§ **WHAT YOU NEED TO DO**
Please write out only the lines from the one containing "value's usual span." through the last line of the listing. Do not include pictures.
[Start of Attachment]
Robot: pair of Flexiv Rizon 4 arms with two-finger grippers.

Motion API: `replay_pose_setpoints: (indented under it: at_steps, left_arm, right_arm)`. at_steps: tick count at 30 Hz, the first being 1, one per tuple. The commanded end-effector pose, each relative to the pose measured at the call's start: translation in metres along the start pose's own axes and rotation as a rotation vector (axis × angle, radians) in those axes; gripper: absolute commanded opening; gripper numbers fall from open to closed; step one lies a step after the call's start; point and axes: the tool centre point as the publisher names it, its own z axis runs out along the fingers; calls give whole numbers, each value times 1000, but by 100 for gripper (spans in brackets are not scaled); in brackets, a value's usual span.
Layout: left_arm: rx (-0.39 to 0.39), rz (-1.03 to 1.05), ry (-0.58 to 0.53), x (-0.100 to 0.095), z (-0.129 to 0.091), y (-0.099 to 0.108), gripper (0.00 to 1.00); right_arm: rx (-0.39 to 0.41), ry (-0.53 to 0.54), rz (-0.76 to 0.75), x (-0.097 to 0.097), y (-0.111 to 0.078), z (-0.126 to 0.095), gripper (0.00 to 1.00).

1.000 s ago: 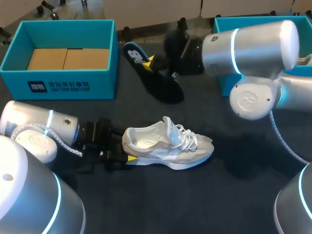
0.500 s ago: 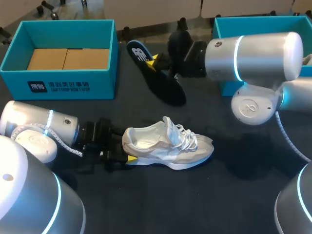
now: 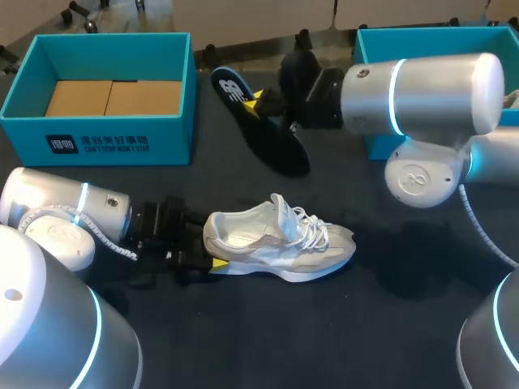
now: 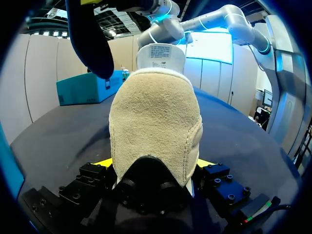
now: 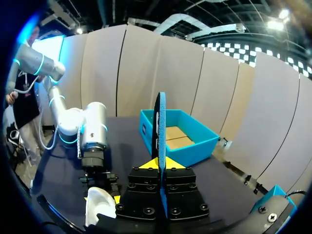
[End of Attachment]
§ **EXERCISE ANSWER**
Motion API: `replay_pose_setpoints: (indented under it: at_steps, left_arm, right_arm)`. at_steps: tick count at 30 Hz, the first being 1, one per tuple. The commanded end-effector pose, each relative to the pose measured at the call's start: translation in metres along the start pose's own axes and rotation as a rotation vector (axis × angle, radians) in those axes; gripper: absolute commanded opening; gripper numbers fall from open to closed; step one lies a step after the call's start; point and axes: the tool centre point as the publisher names it, its own z axis runs out along the fingers; calls give whole numbers, each value times 1000, but by 100 for gripper (spans in brackets are not scaled); in brackets, a value's usual span.
Layout: left_arm: rx (-0.39 to 0.39), rz (-1.03 to 1.05), ry (-0.58 to 0.53), x (-0.100 to 0.095), z (-0.129 to 0.091), y (-0.099 to 0.108), gripper (0.00 to 1.00); right_arm: rx (-0.39 to 0.41), ry (-0.53 to 0.54), rz (-0.76 to 0.75), x (-0.097 to 0.097), y (-0.111 to 0.078), z (-0.126 to 0.095), gripper (0.00 to 1.00).

1.000 s ago: 
0.500 s ago: 
now: 
now: 
now: 

This output requires nothing further.